Wednesday, March 08, 2006

Lunch out and Shooters

I just uploaded all of my pictures from Shooters. I went there a week ago with my co-workers and afterwards we went to Karaoke. I think I've already mentioned all of this, so enough said.

I heard back from Daniela, Starr, and my dad that the postcards went through alright. I sent them a little while after Valentine's Day, so I guess it takes three weeks for something I send to reach you guys. I got a postcard from my mom in Paris which was cool. That makes her the first person to send me something. Thanks by the way, mom.

I am completely ignorant of what's going on back home. I only come to this internet cafe once or twice a week, so I don't waste my time reading the Globe. If there's anything I should know about, don't hesitate.

I had one of those days at work where you question if you're terrible at your job or not. Before each session, we check this little board that tells us what room we're in and how many students are going to be there, etc; So the other day I walked into the wrong room and my co-worker Mark had to stand at the door and wait for me to realize that I had fucked up and leave. I brought the wrong student's folder into class with me but I was lucky and she hadn't done the lesson recently. I had a full kid's class and I let them all out about 4 minutes early. In the kid's room its hard to hear the bell, so when they all lined up with their backpacks at the door, I just assumed they were right and let them go. That's a pretty serious fuck-up I think. Then in my last class of the day I had two girls who just didn't understand a THING I said and it was mildly frustrating. I mean its usually them and not me, but if they go downstairs and complain to the Japanese staff that I was talking too fast or something, then I'm just guilty and that's all there is to it.

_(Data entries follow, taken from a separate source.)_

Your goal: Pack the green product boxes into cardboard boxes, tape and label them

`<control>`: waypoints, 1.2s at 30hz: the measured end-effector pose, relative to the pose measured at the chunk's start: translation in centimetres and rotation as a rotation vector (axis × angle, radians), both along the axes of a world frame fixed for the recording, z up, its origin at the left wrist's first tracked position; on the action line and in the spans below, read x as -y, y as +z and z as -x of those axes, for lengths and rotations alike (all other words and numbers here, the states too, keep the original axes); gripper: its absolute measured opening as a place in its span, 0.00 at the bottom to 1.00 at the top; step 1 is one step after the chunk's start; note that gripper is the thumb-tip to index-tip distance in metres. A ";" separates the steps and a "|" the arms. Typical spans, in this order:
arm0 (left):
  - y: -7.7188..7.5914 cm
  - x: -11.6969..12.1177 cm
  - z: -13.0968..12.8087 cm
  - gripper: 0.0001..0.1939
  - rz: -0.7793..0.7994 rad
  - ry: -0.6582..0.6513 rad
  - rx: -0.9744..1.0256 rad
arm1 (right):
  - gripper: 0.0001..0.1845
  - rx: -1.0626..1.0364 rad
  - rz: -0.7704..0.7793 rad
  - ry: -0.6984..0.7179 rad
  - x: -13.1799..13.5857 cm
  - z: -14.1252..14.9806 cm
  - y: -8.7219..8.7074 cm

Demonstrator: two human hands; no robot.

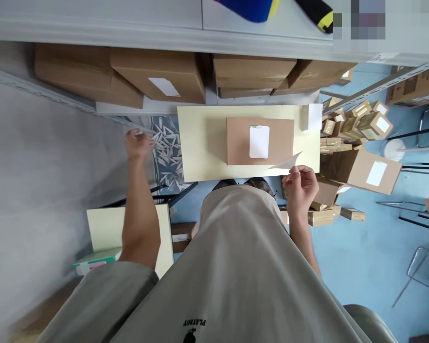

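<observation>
A brown cardboard box [239, 143] lies flat on the pale yellow tabletop [203, 162], with a white label [259, 143] on its upper face. My right hand [301, 186] pinches a thin white sheet of paper [288, 163] by its edge, close to the box's near right corner. Out to the left, my left hand [138, 143] hovers beside a floor area strewn with white paper strips [167, 145]. Its fingers are apart and nothing shows in them. A white stack of labels or paper [312, 117] stands at the table's far right corner.
Ahead, a grey shelf [157, 38] holds several large cartons [157, 74]. Many small parcels [353, 121] and a labelled carton [372, 170] are piled on the right. A second yellow board [107, 228] and a green box [98, 259] are at lower left.
</observation>
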State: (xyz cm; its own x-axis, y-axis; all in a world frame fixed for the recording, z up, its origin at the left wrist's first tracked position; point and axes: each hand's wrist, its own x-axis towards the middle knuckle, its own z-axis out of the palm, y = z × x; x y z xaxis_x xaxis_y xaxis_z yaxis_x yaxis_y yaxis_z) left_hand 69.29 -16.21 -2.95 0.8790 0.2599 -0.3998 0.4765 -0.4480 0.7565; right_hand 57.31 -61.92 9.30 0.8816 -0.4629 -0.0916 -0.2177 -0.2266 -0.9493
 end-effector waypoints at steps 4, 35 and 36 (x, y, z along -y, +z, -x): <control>2.4 11.8 1.5 0.38 0.441 0.000 -0.057 | 0.12 0.067 0.208 0.077 -0.1 -0.1 -0.2; 3.9 32.9 2.3 0.27 0.970 0.379 0.040 | 0.13 -0.320 -0.009 0.879 10.0 -10.6 -2.7; 4.1 33.1 2.3 0.26 0.965 0.379 0.056 | 0.12 -0.319 -0.010 0.820 9.7 -11.0 -3.0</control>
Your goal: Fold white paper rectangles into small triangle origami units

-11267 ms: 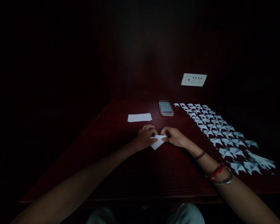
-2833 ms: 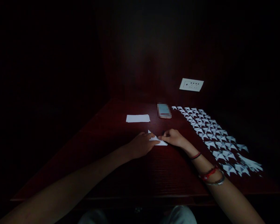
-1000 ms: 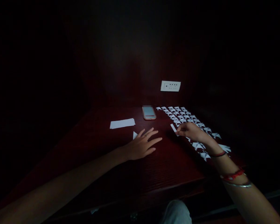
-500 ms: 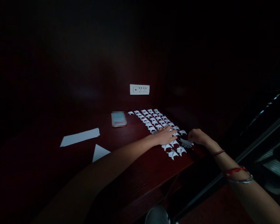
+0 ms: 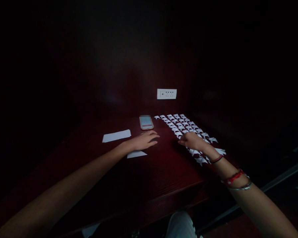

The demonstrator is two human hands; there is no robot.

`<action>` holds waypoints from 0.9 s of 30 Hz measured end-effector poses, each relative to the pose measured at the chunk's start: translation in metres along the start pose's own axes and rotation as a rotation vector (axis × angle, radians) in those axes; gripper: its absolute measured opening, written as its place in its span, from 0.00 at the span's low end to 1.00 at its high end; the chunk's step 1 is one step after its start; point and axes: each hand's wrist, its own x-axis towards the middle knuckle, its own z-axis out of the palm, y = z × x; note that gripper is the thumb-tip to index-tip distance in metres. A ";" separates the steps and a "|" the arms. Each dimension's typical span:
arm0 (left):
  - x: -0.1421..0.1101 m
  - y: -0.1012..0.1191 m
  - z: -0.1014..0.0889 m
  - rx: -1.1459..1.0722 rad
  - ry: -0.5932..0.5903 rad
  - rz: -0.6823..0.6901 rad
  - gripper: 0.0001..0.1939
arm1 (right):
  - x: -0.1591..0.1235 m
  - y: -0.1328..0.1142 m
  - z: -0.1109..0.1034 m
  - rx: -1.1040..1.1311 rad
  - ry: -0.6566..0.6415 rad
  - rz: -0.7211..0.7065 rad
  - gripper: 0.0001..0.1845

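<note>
Taking the triangle (image 5: pixel 138 155) on the bench (image 5: pixel 166 167) as centre, the left hand (image 5: pixel 142 142) spreads its fingers at 1 o'clock, overlapping the sheet's far edge, while the right hand (image 5: pixel 192 140) curls over the folded papers (image 5: pixel 180 126) at 2 o'clock; whether it pinches one cannot be told. Row spacing presumably keeps pieces from crumpling; strips (image 5: pixel 221 151) lie at 3, a paper stack (image 5: pixel 116 136) at 10, seemingly for easy reach, and a phone (image 5: pixel 146 123) past the hand. The bench is dark red, grained; the room is dim, a socket (image 5: pixel 167 94) at 1.
</note>
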 end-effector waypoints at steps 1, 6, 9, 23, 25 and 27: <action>-0.020 -0.011 -0.004 -0.018 -0.013 -0.028 0.16 | 0.012 -0.019 0.006 0.036 -0.013 -0.065 0.15; -0.098 -0.033 -0.006 -0.080 -0.030 -0.116 0.18 | 0.062 -0.095 0.045 0.231 -0.046 -0.378 0.17; -0.120 -0.029 -0.001 -0.091 -0.032 -0.155 0.20 | 0.078 -0.114 0.062 0.264 -0.035 -0.546 0.24; -0.127 -0.012 -0.007 0.002 0.043 -0.063 0.14 | 0.068 -0.113 0.066 0.403 0.063 -0.785 0.16; -0.126 -0.013 -0.005 0.040 0.060 -0.058 0.11 | 0.066 -0.116 0.064 0.373 0.072 -0.815 0.15; -0.124 -0.012 -0.004 0.065 0.066 -0.073 0.10 | 0.065 -0.118 0.065 0.343 0.111 -0.814 0.12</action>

I'm caught between not giving a shit what happens at work and wanting to be good at my job. I mean, when it comes down to it, I don't imagine this is going to amount to anything on my resume. The only thing I'll be left with in a year is a letter of recommendation but I'm convinced that those are about as helpful as Hepatitis C. So why not just give up and do a job just good enough to not get fired (see Office Space)? I guess I'll try to get better at this because I feel bad for the students. We're a conversational school, which means we only talk to them and don't actually teach them anything. We don't review grammar rules or anything. If we do anything useful its vocabulary building, but even that would be better accomplished at home with a dictionary. I feel like these people really want to learn English and the company only has to create the illusion that they're learning. If any of these students (and I'm talking about the upper level ones) went to Boston they wouldn't be able to decipher a single word spoken to them. No one in the northeast talks as slowly as I do here, and no one uses such simple sentence structures with such easily understood words. They're not any better off than someone like me, here in Japan. So that's why I'll try to improve what I'm doing and not make so many dumb mistakes. The company can eat a dick though. It's comforting to know that if I get into serious trouble here, I can always jump ship and land another job with one of their competitors. There's a lot of money to be made teaching English here and these companies are habitually short-handed. That makes me marketable and being marketable means I don't have to deal with anyone's shit if I don't feel like it. Which is nice.